You should have people in your life who challenges your bad habits and encourages your good ones. I believe everyone has room to improve upon themselves otherwise you are content and stagnant. And it's not just personal improvements, it’s also financial improvement, relationship improvements, improving your surroundings and the people around you. If I'm the best person among my group of friends then I won’t be motivated to change anything because everyone around me already thinks so I'm perfect so why change? But you also have to think, if these same people are not motivated by you to improve themselves and they stay stagnant, then you're not really doing them any justice either. You're just passing the time with them. — Which sometimes we need people like that in our lives, but we don’t get too close to them.

Some of you have even asked me how to get started with your own website and how to earn money from it. I gave you some pointers, but I also told you it’s going to take time and effort before you start seeing revenue and rewards. Just like with my career, it took a few years before I started earning money that took me into a different tax bracket. But it also took me deciding what type of life I wanted. When I was 19/20 I worked in retail. A store at the mall and I knew this wasn't something I wanted to do long term. Same thing when I was 15/16 and working as a hostess at a restaurant, not for me. So I had to get focused and plan out the money I wanted to make, the skills I needed, and the education I had to earn. And today, things are great, but it can always be better.

No, you are not your career and you are not your money, but those things can improve your life further more improving how you view life. I’m about to have a child in college, she may or may not work while in school because I told her I’d cover all her expenses the first 2 years (and I'm not sure what scholarships and grants she might get, so hopefully my bill won't be too high) and she'll probably have the traditional college life, studying, partying, staying out late, etc. But if my baby is doing better than you or has more ambition than you or you're living similar to a college student minus the studies then how am I going to consider you? Are you where you want to be and are you who you want to be? It’s a bit weird when there is such an age gap between two people, but they seem to have the same mentality. 🤔

I like having fun people around me, but I also like having motivated people around me who are on the same wavelengths in life, who not only make me feel great about who I am, but also inspire me. People who want to keep climbing, I’m not retiring yet and I want to keep my lifestyle a certain way, so I’m still hungry. 😋

And with many people they don’t always remember everything you've done, just the last thing you've done. I learned this in business. I also learned that most men are like this with women, how you made them feel last is what they think first. It doesn't matter if you’ve always been there for them, but if you upset them recently they hold it against you and forget everything else and not think about what you're possibly dealing with 😔. One of my guy friends told me once that someone we both know bullshits a lot, meaning he doesn't always let people know what’s really going on in order to save face or keep a certain image.

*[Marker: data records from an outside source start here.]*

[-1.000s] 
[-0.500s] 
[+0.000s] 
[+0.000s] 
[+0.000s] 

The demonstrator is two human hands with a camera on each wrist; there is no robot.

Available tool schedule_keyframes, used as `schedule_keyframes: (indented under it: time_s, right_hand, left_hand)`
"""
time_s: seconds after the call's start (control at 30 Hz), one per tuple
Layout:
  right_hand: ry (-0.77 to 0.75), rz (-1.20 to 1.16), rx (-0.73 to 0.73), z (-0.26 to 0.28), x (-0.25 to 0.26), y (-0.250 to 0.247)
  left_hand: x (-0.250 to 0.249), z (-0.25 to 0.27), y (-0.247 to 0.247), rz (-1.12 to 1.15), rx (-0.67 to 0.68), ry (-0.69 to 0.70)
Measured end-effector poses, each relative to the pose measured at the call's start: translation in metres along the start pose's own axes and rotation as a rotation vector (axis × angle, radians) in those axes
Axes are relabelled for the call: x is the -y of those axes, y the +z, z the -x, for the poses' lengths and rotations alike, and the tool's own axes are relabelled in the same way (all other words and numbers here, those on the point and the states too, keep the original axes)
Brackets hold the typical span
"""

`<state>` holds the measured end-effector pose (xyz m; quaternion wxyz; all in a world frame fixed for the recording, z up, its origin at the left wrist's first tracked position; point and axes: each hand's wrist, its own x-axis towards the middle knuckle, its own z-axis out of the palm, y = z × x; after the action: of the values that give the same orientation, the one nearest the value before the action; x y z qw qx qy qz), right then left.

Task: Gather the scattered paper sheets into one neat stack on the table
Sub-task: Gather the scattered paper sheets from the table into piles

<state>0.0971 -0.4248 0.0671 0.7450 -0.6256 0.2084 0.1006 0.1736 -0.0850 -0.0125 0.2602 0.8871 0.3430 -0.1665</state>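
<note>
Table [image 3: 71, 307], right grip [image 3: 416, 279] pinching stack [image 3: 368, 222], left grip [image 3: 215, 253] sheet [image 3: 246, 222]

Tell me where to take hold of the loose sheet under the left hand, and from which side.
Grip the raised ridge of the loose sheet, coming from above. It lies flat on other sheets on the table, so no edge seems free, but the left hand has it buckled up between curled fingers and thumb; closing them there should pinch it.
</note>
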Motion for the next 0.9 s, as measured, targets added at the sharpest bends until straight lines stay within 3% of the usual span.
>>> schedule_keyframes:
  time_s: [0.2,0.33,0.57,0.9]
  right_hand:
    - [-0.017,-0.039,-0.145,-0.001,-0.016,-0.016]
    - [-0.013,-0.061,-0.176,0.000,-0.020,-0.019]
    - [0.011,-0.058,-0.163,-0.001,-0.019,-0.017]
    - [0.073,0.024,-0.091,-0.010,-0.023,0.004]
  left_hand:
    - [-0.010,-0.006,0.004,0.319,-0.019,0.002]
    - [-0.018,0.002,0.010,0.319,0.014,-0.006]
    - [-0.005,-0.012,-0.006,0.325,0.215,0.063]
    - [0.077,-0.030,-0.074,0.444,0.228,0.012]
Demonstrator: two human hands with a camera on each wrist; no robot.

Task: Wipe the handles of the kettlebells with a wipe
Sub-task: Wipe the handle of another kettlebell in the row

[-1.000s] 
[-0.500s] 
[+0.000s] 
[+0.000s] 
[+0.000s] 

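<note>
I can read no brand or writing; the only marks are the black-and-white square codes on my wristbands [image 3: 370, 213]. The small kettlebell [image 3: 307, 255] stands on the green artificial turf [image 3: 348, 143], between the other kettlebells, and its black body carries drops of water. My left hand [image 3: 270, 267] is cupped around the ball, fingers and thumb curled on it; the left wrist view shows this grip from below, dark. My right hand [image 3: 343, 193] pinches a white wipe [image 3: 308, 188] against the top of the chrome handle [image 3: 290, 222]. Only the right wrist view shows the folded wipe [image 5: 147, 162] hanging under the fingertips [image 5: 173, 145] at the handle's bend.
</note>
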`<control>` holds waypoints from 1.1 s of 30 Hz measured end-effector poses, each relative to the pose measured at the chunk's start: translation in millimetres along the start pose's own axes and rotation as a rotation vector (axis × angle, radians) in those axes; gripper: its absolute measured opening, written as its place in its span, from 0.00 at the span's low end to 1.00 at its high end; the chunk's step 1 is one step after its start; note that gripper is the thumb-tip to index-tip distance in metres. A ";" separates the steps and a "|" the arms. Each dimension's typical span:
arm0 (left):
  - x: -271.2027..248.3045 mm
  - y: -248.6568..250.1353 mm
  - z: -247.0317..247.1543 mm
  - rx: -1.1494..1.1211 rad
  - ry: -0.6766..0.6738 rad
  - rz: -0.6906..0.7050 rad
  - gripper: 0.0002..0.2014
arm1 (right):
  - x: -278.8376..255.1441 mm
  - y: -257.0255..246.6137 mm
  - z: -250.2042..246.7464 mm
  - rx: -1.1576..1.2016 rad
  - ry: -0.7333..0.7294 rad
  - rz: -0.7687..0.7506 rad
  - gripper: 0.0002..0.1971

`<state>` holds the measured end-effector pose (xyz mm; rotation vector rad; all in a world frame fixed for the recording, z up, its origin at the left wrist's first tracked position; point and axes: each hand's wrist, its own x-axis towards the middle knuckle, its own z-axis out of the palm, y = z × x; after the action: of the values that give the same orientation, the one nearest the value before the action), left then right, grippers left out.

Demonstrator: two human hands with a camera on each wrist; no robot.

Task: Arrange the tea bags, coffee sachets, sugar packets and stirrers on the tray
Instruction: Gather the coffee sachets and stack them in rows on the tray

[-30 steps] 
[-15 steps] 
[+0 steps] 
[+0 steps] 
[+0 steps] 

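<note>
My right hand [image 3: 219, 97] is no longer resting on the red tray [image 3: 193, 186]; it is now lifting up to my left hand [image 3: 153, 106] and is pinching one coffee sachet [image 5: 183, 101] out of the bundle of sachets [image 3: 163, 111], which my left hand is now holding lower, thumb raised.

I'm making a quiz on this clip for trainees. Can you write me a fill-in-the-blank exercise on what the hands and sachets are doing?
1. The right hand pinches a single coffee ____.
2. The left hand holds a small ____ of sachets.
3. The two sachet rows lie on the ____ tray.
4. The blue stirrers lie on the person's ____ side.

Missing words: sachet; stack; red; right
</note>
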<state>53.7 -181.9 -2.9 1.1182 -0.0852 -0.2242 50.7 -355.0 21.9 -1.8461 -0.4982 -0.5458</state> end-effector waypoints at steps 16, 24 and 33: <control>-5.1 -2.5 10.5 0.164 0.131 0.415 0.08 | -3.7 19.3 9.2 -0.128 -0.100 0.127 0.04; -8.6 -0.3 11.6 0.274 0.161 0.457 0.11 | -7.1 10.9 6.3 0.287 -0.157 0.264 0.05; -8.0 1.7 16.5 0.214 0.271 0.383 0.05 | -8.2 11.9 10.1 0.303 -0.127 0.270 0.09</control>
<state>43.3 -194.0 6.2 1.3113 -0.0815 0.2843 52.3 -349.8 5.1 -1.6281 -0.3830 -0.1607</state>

So he’s not always who he believes he is. I’ve said before that men are stupid right? 😒

We have to remember that we are not the only ones in our lives, don’t mistreat the people who only wanted to love you. And apologizing is not a weakness, it's actually an amazing character trait that shows your willingness to grow and have empathy. ❤️Goodness, if only some people knew all I did in the background to make sure they were okay…but I rather keep that to myself. 🤐

If you say you're a good friend, are you a good friend or are you selective with your friends? Do you notice when you're friends are there for you even if they just stay quiet in the background? What about you as a partner? Are you supportive and listen to your partner? Do you notice when you partner is down? Do you try to make their bad days good? How about family? Are you really who you believe yourself to be? Or can you do better?